* _Directions for this task_: Go through the records and filter out every line lacking the word "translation"; copy the lines that remain.

* _Exercise materials_:

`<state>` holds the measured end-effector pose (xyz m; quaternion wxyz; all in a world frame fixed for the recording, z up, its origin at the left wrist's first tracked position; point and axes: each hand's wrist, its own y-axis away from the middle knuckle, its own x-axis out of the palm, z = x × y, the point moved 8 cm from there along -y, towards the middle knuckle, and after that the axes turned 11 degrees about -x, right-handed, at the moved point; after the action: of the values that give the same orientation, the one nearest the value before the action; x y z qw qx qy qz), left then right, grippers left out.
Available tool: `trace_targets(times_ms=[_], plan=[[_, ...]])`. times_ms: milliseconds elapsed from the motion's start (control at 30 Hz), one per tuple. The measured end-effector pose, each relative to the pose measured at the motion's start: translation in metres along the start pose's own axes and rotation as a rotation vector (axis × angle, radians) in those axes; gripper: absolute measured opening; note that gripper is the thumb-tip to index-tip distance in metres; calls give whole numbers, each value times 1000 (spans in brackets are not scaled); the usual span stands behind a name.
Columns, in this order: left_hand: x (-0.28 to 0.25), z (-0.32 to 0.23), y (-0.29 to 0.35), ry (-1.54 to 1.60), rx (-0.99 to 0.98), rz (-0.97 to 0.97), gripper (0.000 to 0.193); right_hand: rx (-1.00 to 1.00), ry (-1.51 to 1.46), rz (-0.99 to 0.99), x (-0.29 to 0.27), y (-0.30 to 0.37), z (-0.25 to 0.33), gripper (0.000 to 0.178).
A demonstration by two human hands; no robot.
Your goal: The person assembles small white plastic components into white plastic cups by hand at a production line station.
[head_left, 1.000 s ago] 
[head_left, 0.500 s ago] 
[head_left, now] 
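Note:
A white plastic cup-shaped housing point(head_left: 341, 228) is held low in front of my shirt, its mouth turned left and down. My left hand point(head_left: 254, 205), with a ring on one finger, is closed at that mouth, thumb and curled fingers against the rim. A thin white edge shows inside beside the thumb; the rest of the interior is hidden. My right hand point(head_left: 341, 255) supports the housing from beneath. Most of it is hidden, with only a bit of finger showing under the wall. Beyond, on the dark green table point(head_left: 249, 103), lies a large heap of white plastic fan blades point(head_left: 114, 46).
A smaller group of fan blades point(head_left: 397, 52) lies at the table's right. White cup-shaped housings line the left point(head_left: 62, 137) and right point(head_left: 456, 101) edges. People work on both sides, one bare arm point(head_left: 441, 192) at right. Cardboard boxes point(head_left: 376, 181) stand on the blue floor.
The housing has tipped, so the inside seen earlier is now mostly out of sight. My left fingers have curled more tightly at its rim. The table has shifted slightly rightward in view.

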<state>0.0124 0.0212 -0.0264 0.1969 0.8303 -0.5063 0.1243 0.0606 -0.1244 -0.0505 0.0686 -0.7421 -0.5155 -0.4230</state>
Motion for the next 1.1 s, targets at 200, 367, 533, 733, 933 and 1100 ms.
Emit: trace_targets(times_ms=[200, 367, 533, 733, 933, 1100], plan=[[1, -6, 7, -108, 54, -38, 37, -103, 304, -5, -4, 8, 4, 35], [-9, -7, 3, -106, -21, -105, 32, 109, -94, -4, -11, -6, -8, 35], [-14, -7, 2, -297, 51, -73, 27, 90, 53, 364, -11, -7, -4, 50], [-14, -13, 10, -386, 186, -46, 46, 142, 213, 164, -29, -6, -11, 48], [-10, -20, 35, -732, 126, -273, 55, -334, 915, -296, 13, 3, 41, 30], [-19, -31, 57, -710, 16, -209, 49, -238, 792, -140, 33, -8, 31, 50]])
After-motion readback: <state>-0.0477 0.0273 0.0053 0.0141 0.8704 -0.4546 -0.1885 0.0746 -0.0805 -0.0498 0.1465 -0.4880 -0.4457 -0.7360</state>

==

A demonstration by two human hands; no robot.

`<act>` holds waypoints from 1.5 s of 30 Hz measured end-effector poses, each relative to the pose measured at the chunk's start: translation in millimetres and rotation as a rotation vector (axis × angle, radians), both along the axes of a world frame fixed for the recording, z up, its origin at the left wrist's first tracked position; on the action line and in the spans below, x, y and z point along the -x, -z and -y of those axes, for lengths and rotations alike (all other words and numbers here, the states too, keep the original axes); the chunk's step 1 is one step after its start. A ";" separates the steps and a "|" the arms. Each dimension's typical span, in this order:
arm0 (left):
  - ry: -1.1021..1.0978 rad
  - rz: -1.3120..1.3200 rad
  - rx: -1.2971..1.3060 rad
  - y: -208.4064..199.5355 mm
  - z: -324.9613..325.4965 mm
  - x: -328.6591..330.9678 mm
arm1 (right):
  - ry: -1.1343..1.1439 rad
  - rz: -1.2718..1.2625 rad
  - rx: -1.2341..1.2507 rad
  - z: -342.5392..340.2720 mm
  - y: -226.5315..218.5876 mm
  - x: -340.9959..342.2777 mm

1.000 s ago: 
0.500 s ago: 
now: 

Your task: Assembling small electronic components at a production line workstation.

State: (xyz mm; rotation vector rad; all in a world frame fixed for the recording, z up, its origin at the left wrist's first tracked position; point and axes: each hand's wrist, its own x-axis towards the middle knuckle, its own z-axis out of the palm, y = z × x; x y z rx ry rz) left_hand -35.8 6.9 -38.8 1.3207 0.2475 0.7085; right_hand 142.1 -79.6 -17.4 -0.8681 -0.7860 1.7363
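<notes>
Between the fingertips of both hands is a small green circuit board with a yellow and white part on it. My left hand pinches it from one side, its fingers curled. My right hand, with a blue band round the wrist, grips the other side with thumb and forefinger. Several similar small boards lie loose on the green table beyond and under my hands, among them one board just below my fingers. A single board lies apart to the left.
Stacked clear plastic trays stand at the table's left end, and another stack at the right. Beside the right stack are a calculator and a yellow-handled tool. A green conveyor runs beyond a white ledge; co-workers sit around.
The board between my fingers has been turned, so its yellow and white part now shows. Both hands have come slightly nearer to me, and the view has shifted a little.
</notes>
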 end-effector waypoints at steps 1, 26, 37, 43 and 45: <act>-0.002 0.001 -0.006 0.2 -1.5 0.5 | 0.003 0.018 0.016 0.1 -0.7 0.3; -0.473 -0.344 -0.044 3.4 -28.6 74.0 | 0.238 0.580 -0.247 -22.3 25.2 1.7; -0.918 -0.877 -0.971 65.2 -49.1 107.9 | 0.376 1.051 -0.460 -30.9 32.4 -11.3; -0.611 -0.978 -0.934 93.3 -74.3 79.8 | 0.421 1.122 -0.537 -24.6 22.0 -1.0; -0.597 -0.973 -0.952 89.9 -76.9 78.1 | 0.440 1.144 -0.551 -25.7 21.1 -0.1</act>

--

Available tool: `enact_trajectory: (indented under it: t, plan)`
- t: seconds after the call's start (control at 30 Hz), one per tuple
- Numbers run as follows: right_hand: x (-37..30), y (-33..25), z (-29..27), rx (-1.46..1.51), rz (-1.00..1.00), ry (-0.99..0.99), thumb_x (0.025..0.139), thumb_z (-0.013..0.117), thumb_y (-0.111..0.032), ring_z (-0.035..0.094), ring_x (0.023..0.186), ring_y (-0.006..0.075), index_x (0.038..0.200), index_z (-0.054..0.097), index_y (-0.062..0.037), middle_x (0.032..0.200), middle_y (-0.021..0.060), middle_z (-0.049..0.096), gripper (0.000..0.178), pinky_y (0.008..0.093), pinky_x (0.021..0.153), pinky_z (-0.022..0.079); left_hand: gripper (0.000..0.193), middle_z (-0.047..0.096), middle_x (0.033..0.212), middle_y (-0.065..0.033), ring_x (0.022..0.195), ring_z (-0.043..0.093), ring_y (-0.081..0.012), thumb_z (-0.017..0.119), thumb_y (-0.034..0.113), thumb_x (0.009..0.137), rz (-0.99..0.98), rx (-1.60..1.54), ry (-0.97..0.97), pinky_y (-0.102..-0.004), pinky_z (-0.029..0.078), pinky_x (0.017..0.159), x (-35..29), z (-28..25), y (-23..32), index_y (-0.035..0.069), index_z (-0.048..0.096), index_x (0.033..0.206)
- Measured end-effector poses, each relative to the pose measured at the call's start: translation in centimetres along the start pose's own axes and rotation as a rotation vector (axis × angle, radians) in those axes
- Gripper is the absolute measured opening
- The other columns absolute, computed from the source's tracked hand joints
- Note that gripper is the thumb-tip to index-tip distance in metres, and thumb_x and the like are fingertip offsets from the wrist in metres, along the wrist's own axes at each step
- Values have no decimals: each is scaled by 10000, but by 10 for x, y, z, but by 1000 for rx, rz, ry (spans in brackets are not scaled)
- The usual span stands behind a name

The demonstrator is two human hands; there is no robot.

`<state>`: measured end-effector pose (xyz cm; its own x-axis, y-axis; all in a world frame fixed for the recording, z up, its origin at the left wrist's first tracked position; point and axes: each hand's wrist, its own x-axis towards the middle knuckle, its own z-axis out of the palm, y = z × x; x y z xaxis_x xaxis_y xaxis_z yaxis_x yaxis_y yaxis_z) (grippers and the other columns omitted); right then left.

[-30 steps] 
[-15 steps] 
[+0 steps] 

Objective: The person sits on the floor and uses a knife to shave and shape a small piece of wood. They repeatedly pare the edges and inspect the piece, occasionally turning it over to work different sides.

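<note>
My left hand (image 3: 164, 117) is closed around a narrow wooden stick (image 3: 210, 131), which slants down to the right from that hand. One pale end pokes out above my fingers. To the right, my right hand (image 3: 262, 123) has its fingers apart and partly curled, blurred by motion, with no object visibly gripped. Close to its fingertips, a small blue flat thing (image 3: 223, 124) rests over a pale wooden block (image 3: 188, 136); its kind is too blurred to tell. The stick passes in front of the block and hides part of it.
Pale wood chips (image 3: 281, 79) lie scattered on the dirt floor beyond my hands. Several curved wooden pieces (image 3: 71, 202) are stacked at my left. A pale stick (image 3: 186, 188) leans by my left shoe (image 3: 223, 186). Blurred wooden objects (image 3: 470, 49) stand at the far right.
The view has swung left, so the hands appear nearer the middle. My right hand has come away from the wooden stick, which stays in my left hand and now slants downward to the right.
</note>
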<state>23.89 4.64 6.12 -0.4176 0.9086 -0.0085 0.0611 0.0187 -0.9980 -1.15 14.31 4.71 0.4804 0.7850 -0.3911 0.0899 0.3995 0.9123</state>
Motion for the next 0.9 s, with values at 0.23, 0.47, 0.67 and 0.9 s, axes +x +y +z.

* _Output of the task_:
Available tool: `trace_targets(times_ms=[_], plan=[[_, ...]])`. times_ms: milliseconds elapsed from the motion's start (control at 30 Hz), one per tuple. The measured end-effector pose, each relative to the pose measured at the motion's start: translation in metres along the start pose's own axes and rotation as a rotation vector (axis × angle, radians) in those axes; gripper: absolute measured opening; note that gripper is the thumb-tip to index-tip distance in metres; calls give whole numbers, each value times 1000 (spans in brackets are not scaled); the usual span stands behind a name.
`<act>` holds waypoints from 1.5 s of 30 Hz measured end-effector poses, each relative to the pose measured at the chunk's start: translation in millimetres and rotation as a rotation vector (axis × angle, radians), both along the axes of a world frame fixed for the recording, z up, its origin at the left wrist's first tracked position; on the action line and in the spans below, x, y and z point along the -x, -z and -y of those axes, for lengths and rotations alike (all other words and numbers here, the states too, keep the original axes); the chunk's step 1 is one step after its start. A ";" separates the steps and a "|" the arms. Each dimension's typical span, in this order:
- Measured end-effector poses, each relative to the pose measured at the call's start: translation in centimetres along the start pose's own axes and rotation as a rotation vector (axis × angle, radians) in those axes

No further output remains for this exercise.